Though among complex numbers indeed only $0$ is the only one that cannot be a divisor, if instead of an imaginary number $i$ whose square is $-1$, we extend $\Bbb R$ the same way by an 'imaginary number' $E$ whose square is $1$, then $(1+E)(1-E)=0$, hence if we had $(1-E)/(1-E)$, then $$1+E \ =\ \frac{(1+E)\cdot(1-E)}{1-E}\ = 0\,.$$
This shows that you cannot find a very general proof.
Anyway, the problem is rather with dividing by $0$ than only $0/0$.
A set equipped with operations (satisfying similar rules as) $+\ -\ \cdot$ is called a ring, and a nonzero element $x$ of a ring is called zero divisor if $xy=0$ for some nonzero $y$.
If $x$ is a zero divisor in a ring (with $xy=0$), then we cannot have $x/x$, as $y\ne 0$ but $$y=\frac{x\cdot y}x=\frac0x=0\,.$$
On
By definition, $a/b$ is the unique solution of the equation $x\cdot b=a$. That is, if there is no solution or if the solution is not unique, we do not have a quotient. That being said, how can anything not be divisible by itself? How can $x\cdot a=a$ not have $1$ as the unique solution?
Firstly, $1$ could fail to be a solution if there is no $1$ in our number system; for example if we for some reason should decide to work only with even integers then divisions like $24/6=4$ are fine, but neither $24/8$ nor $6/6$ are defined because there is no suitable even integer that could work as quotient. Well, this might suggest tha we should revise our weird decision to ignore odd numbers ...

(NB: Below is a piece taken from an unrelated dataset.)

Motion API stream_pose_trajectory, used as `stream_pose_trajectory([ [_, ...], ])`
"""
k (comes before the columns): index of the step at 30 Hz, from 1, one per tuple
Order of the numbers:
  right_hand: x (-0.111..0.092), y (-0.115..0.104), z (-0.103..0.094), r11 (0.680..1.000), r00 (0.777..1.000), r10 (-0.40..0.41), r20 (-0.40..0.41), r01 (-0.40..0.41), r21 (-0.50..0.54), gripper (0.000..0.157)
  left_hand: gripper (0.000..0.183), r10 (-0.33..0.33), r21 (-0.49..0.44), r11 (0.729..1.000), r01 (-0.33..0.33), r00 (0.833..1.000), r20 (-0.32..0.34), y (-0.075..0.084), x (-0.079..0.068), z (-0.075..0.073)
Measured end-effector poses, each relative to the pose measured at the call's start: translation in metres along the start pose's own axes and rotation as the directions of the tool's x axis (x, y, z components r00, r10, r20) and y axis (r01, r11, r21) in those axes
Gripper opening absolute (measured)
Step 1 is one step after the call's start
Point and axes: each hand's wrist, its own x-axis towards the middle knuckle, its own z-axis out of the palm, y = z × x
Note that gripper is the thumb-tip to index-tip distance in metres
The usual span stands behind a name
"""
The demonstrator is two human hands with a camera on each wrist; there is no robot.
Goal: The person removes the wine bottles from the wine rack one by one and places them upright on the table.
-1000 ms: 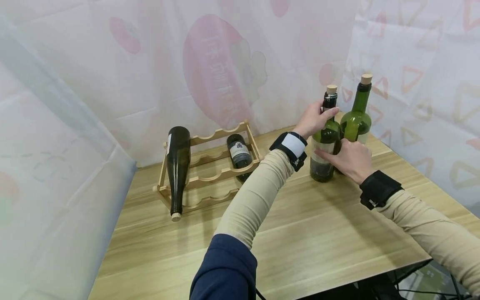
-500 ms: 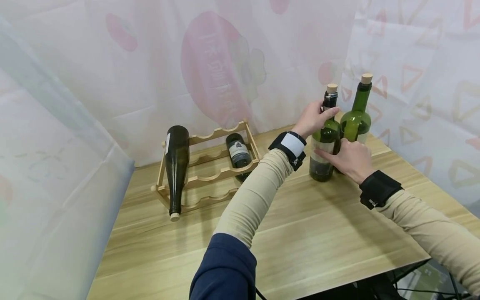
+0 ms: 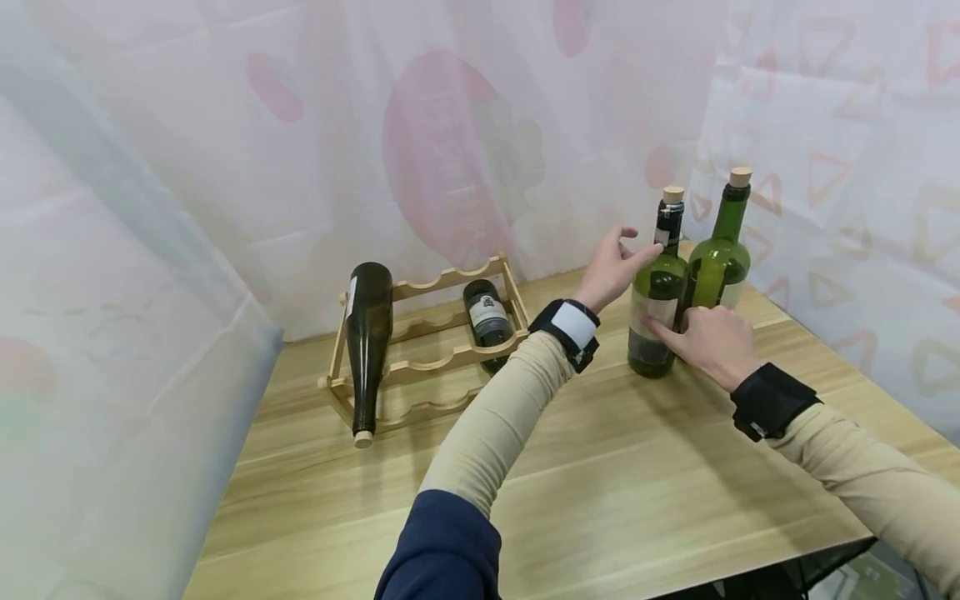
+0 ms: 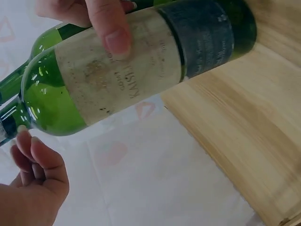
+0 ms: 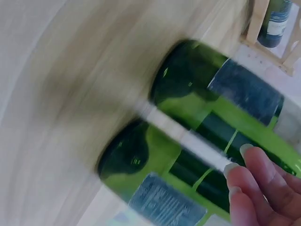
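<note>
Two green corked wine bottles stand upright side by side at the table's right in the head view. My right hand grips the nearer wine bottle, thumb across its label and fingers behind, toward the second wine bottle. Left of the nearer bottle's neck, my left hand has loosely bent fingers and holds nothing. From the left wrist, that hand shows close to the neck; whether a fingertip touches it I cannot tell. In the right wrist view, fingers of my right hand reach along the gap between the bottles.
A wooden wine rack stands at the table's left. Neck toward me, a dark bottle lies across its top left. A labelled bottle lies lower at its right. Printed cloth hangs behind the table.
My left hand has let go of the nearer bottle's neck and moved slightly left and down. The right hand keeps its hold. The head view has shifted a little.
</note>
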Motion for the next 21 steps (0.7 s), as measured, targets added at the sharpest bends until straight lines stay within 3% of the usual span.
stream_pose_trajectory([
  [5,-0.001,-0.002,-0.002,0.996,1.0,0.003,0.021,-0.005,0.086,0.061,0.036,-0.011,-0.082,0.997,0.005,0.997,-0.076,-0.014,-0.019,-0.005],
  [11,-0.007,-0.016,-0.006,0.963,0.99,0.022,0.141,-0.059,0.264,0.051,0.028,-0.067,-0.227,0.973,0.044,0.993,-0.095,-0.03,-0.046,-0.006],
  [16,-0.008,-0.027,-0.007,0.905,0.974,0.035,0.226,-0.126,0.405,0.048,0.029,-0.116,-0.326,0.942,0.082,0.99,-0.086,-0.04,-0.065,-0.014],
  [21,-0.007,-0.035,-0.004,0.814,0.963,0.054,0.265,-0.197,0.547,0.048,0.031,-0.15,-0.388,0.916,0.098,0.983,-0.105,-0.048,-0.081,-0.026],
])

More importantly, the solution could fail to be unique: $x\cdot a=a$ is equivalent to $(x-1)\cdot a=0$. In rationl, real, complex numbers, a product is zero if and only if at least one of the factors is zero. Thus if $a\ne0$, then necessarily $x-1=0$, i.e. the solution $x=1$ is unique. But if $a=0$, then $x-1$ (and $x$) an be arbitrary. There are other "number systems" (or better: unitary rings) where such problems may occur even if $a\ne 0$. They have so-callled divisors of zero. As an example take the set of $2\times 2$ matrices with real number entries. Under addition and matrix multiplication they form a ring with the identity matrix $E$ as "one". Whenever $A$ has determinant $0$, there are several $C$ with $CA=0$, and each such $C$ gives rise to a solution $X=C+E$ of $XA=A$ - no unique quotient $A/A$ can be defined.

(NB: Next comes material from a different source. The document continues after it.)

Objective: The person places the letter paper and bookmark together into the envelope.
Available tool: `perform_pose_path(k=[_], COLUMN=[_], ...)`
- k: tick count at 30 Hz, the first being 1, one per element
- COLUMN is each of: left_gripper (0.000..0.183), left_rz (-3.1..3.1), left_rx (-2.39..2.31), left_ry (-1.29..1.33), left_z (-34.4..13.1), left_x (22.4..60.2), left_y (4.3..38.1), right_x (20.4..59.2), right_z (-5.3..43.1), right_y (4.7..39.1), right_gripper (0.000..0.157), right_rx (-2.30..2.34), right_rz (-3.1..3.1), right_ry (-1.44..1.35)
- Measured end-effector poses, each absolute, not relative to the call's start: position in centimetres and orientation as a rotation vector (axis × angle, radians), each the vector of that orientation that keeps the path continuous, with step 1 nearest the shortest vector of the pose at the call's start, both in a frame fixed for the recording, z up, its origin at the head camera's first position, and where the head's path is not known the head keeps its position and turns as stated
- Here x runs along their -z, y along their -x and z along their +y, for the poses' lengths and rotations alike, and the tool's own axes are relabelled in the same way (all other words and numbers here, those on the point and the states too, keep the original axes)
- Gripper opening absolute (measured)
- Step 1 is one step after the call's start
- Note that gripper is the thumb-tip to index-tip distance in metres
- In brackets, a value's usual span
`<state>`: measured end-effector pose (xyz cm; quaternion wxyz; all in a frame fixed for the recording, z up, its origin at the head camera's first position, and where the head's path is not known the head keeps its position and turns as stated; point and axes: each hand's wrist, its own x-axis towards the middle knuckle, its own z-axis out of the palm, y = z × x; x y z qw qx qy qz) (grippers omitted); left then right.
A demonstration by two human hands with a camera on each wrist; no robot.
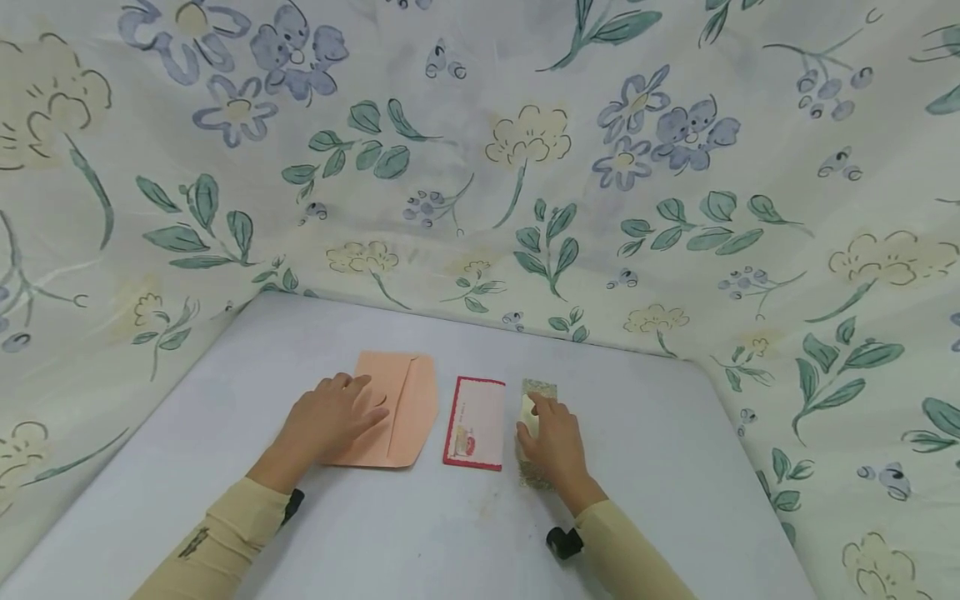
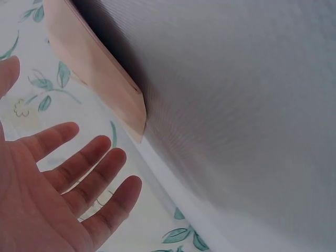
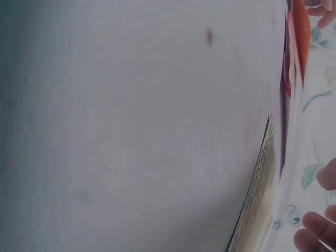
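Strip [image 1: 538, 387] partly hidden under my right grip [image 1: 558, 442], which right wrist view mostly cuts off. Envelope [image 1: 408, 417], peach, left part covered by my left grip [image 1: 326, 423]. Strip cream, glittery-bordered. Both lie on tabletop [image 1: 450, 533], red-edged card [image 1: 477, 423] between. Both grips relaxed, grasping nothing; whether fingertips touch, can't tell.

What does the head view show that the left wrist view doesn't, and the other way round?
Only the head view shows the right hand, the red-edged card, the patterned strip and the black wrist devices.

Only the left wrist view shows the palm side of the left hand; the head view shows its back.

Both show that hand, the peach envelope, the white tabletop and the floral cloth.
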<state>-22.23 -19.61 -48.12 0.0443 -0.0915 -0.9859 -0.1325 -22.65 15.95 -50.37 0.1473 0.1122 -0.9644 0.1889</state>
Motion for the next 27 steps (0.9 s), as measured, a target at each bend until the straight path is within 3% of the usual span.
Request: perform_pose_path(k=[27], left_gripper=[0.069], left_rz=[-2.984], left_rx=[0.392], left_ry=[0.306], left_z=[-19.5], left_x=[48.4], left_y=[22.3], right_x=[50.7], right_z=[13.4], right_y=[22.7], right_gripper=[0.055], right_rx=[-0.563], right_rz=[-2.870], right_ry=[-0.231])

No. All numbers, real or complex, are divisible by themselves... the sole exception being zero.
Someone might suggest that infinity is another, but infinity is not considered a number... at least not a real number.
There are of course types of mathematics that dont involve numbers at all, and operations on them can be defined rather trickily. Vectors, matrices, etc., and other non-numeric entities. Even some treatments of infinity. The resolution to your question might rest with these higher, more abstract notions.